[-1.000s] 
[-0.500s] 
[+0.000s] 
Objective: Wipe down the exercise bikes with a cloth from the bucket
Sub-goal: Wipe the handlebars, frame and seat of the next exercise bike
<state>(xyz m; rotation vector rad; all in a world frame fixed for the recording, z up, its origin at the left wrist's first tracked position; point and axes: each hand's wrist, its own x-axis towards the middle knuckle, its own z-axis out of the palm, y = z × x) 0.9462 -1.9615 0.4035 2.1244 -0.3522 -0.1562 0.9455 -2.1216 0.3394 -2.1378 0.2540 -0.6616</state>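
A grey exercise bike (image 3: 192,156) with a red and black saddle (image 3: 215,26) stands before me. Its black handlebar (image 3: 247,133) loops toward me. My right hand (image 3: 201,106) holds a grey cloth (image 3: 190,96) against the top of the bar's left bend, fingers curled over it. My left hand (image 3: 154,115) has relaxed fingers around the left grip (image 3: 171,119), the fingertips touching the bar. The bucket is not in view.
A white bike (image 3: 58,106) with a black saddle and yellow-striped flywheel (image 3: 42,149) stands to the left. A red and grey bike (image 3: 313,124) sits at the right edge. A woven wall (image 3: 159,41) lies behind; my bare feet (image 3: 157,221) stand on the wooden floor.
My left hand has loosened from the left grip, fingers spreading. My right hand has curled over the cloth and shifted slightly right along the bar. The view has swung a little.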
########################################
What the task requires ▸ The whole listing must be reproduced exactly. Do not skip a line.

Output below ▸
[-1.000s] 
[-0.500s] 
[+0.000s] 
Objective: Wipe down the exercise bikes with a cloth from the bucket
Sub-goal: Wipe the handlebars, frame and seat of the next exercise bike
<state>(xyz m; rotation vector rad; all in a world frame fixed for the recording, z up, its origin at the left wrist's first tracked position; point and axes: each hand's wrist, its own x-axis towards the middle knuckle, its own z-axis out of the palm, y = z × x) 0.9462 -1.9615 0.4035 2.1244 -0.3522 -0.1562 0.9455 -2.1216 0.3394 -2.1378 0.2540 -0.6616</state>
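A grey exercise bike (image 3: 192,156) with a red and black saddle (image 3: 215,26) stands before me. Its black handlebar (image 3: 247,133) loops toward me. My right hand (image 3: 201,106) holds a grey cloth (image 3: 190,96) against the top of the bar's left bend, fingers curled over it. My left hand (image 3: 154,115) has relaxed fingers around the left grip (image 3: 171,119), the fingertips touching the bar. The bucket is not in view.
A white bike (image 3: 58,106) with a black saddle and yellow-striped flywheel (image 3: 42,149) stands to the left. A red and grey bike (image 3: 313,124) sits at the right edge. A woven wall (image 3: 159,41) lies behind; my bare feet (image 3: 157,221) stand on the wooden floor.
My left hand has loosened from the left grip, fingers spreading. My right hand has curled over the cloth and shifted slightly right along the bar. The view has swung a little.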

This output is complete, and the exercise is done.